Las investigaciones preliminares muestran que el ajenjo puede ser útil contra ascaris lumbricoides, Plasmodium, Schistosoma mansoni y Giardia.

El ajenjo contiene lactonas sesquiterpénicas; se cree que estas sustancias debilitan la membrana del parásito.

El ajenjo se puede encontrar en el té, en el líquido o en forma de cápsulas.
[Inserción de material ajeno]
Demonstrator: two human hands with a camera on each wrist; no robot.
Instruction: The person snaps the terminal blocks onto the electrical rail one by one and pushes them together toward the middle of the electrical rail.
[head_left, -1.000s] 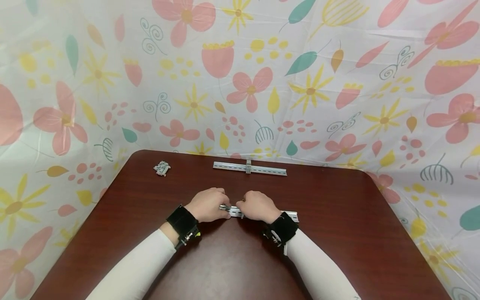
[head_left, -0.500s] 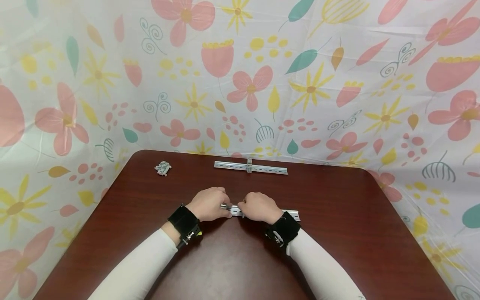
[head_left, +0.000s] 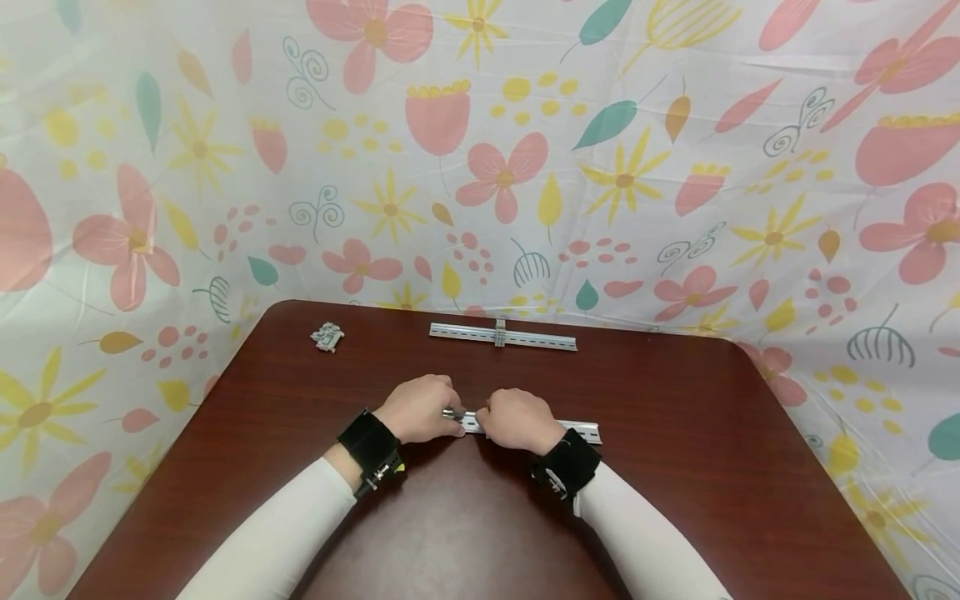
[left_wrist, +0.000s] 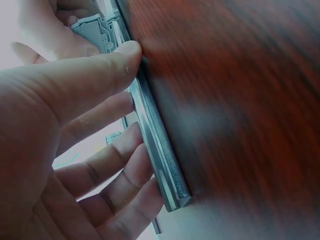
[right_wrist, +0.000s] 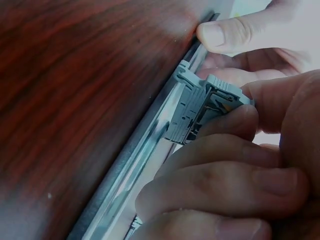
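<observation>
A slotted metal DIN rail (head_left: 581, 432) lies across the table in front of the person. My left hand (head_left: 422, 408) holds its left part, with the thumb (left_wrist: 127, 55) on the near edge and the fingers along the far side. Just to the right, my right hand (head_left: 519, 418) pinches a grey terminal block (right_wrist: 192, 107) between thumb and index finger. One end of the block sits at the rail's near edge in the right wrist view, its body tilted over the rail. From the head view the right hand hides the block.
Farther back lies a second DIN rail (head_left: 457, 332) with grey terminal blocks (head_left: 500, 332) mounted near its middle. A small pile of loose terminal blocks (head_left: 327, 337) is at the back left of the brown table (head_left: 675, 467). A flowered curtain (head_left: 502, 167) hangs behind the table.
My right hand has dipped slightly toward the person, covering the bit of block that showed below it before. The left hand and rail stay nearly still.
</observation>
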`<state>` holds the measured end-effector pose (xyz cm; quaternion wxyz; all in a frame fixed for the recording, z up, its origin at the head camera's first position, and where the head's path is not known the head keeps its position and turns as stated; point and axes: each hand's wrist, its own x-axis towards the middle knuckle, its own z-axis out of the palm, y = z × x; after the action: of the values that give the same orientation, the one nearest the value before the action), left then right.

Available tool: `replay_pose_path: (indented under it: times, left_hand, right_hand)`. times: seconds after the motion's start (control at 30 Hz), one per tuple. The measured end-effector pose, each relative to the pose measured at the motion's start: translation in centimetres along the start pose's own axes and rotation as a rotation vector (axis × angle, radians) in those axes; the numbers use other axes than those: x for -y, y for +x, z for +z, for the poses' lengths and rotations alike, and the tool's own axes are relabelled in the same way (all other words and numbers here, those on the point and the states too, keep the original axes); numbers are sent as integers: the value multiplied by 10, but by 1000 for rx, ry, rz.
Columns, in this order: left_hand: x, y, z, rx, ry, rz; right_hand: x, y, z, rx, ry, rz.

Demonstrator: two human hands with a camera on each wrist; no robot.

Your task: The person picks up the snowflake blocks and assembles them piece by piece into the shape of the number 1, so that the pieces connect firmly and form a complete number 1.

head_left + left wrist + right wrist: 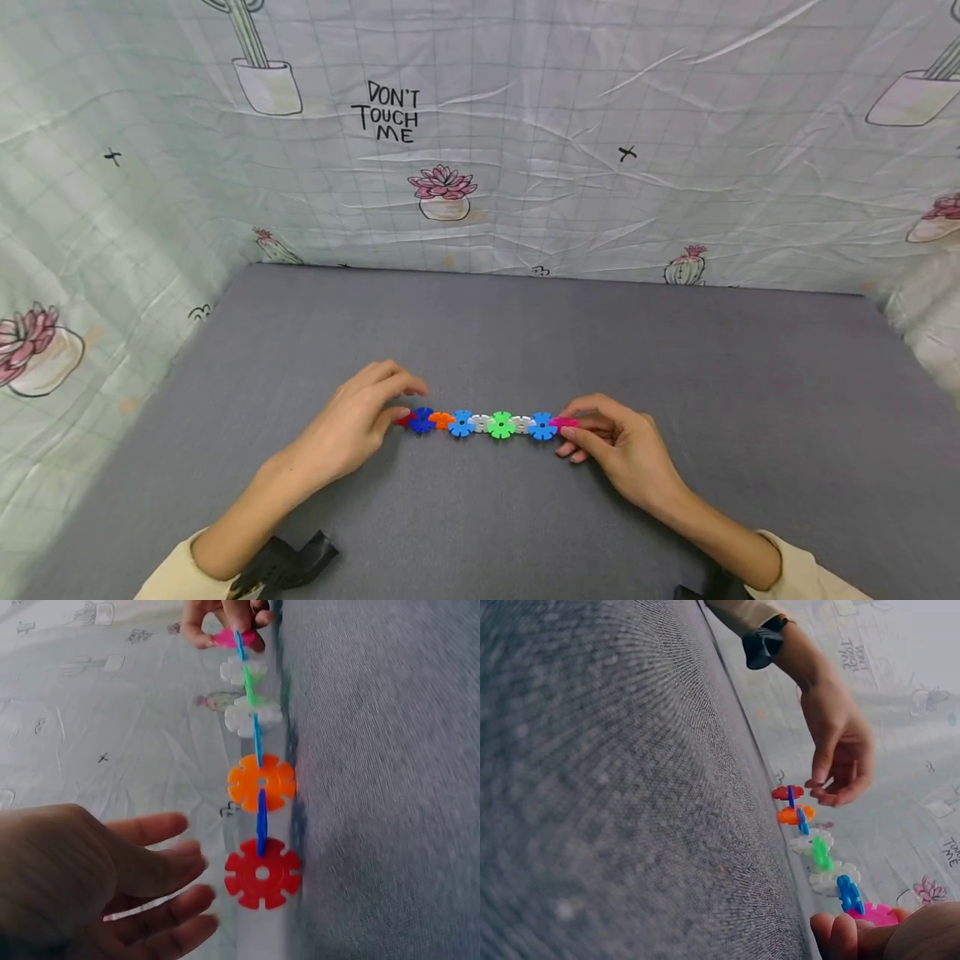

No obstante, el aceite puro se considera tóxico y no se debe ingerir.
La seguridad y eficacia de esta hierba no se ha demostrado en estudios clínicos.

5. Paico
El paico (chenopodium ambrosioides) es un remedio herbal que se utiliza en los trópicos para expulsar ascárides, ancilostomas y cestodos.
El aceite de paico concentrado es demasiado fuerte, por lo que es preferible el té a las hierbas de paico.
Se necesitan mayores estudios científicos para confirmar el uso tradicional de esta hierba y su seguridad.

6. Semillas de calabaza
Tradicionalmente, las semillas de calabaza (Curcubita pepo) se utilizan como remedio para tenia y ascárides.
Los herbolarios recomiendan a menudo grandes cantidades de semillas de calabaza, hasta 25 gramos para los adultos.
Las semillas, generalmente, se aplastan y se mezclan con el jugo.
La seguridad clínica y la eficacia de las semillas de calabaza no ha sido demostrada científicamente.

7. Extracto de semillas de pomelo
Generalmente, el extracto de semillas de pomelo se encuentra en forma líquida en las tiendas de alimentos naturales.
Aunque las investigaciones preliminares indican que puede disponer de propiedades antimicrobianas y antifúngicas, existen pocos estudios sobre su eficacia contra los parásitos.